Quest Love: A First Look at Blockchain Loyalty Programs
Joseph Al-Chami, Jeremy Clark
TL;DR
The paper investigates quest-based loyalty programs in blockchain ecosystems and how reward design, cost, difficulty, and monetization influence task completion. Using a proprietary dataset of 43 quests across 10 months with 80M completions, it quantifies correlations via Spearman metrics and tracks epoch-aligned events including an airdrop; retention is defined as $RR= \frac{(E-N)}{S} \cdot 100$. Key findings show that monetary rewards can spike completions but do not foster loyalty; cost and thresholds strongly deter participation, suggesting a transactional dynamic potentially driven by farming.

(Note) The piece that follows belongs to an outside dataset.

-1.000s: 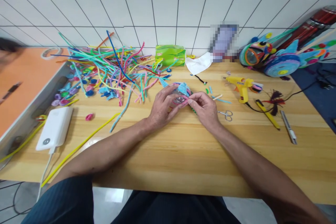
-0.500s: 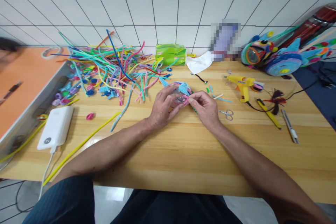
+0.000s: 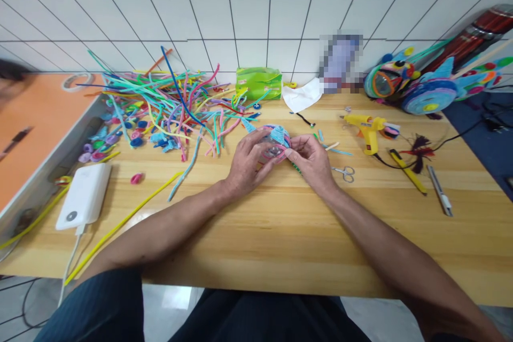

The study discusses stakeholder incentives and outlines design considerations for anti-farming and more trustworthy metrics, while acknowledging limitations due to single-platform data and lack of ground truth on bots.
Abstract
Blockchain ecosystems -- such as those built around chains, layers, and services -- try to engage users for a variety of reasons: user education, growing and protecting their market share, climbing metric-measuring leaderboards with competing systems, demonstrating usage to investors, and identifying worthy recipients for newly created tokens (airdrops). A popular approach is offering user quests: small tasks that can be completed by a user, exposing them to a common task they might want to do in the future, and rewarding them for completion. In this paper, we analyze a proprietary dataset from one deployed quest system that offered 43 unique quests over 10 months with 80M completions. We offer insights about the factors that correlate with task completion: amount of reward, monetary value of reward, difficulty, and cost. We also discuss the role of farming and bots, and the factors that complicate distinguishing real users from automated scripts.